Autorisation de vol avec drone 2026 : démarches et obligations
Depuis l'entrée en vigueur du règlement européen 2019/947 et ses adaptations nationales, toute opération de drone doit respecter un cadre strict. En 2026, l'autorisation de vol avec drone n'est plus une simple formalité : elle conditionne la légalité du vol et engage la responsabilité du télépilote. Que vous voliez en catégorie ouverte, spécifique ou certifiée, chaque scénario impose des démarches distinctes.
Cet article vous guide pas à pas dans l'obtention de l'autorisation de vol avec drone, en intégrant les dernières évolutions réglementaires de 2026, les textes applicables et la jurisprudence récente.
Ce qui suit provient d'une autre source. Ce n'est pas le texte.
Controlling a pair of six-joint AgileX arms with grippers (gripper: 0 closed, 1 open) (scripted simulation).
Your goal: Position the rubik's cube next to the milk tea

Vous saurez exactement quels documents fournir, quand solliciter la DGAC, et comment éviter les sanctions pouvant aller jusqu'à 75 000 € d'amende.
Avocat spécialisé en droit aérien et rédacteur SEO, je vous livre une analyse pratique, étayée par les articles L. 6214-2 et R. 6214-3 du Code des transports, ainsi que par le règlement délégué (UE) 2024/2147. L'autorisation de vol avec drone ne souffre d'aucune approximation : chaque étape est ici détaillée pour voler en toute légalité.
Points clés couverts
- Les 3 catégories d'opérations et le niveau d'autorisation requis
- Les démarches préalables auprès de la DGAC (déclaration, demande d'autorisation)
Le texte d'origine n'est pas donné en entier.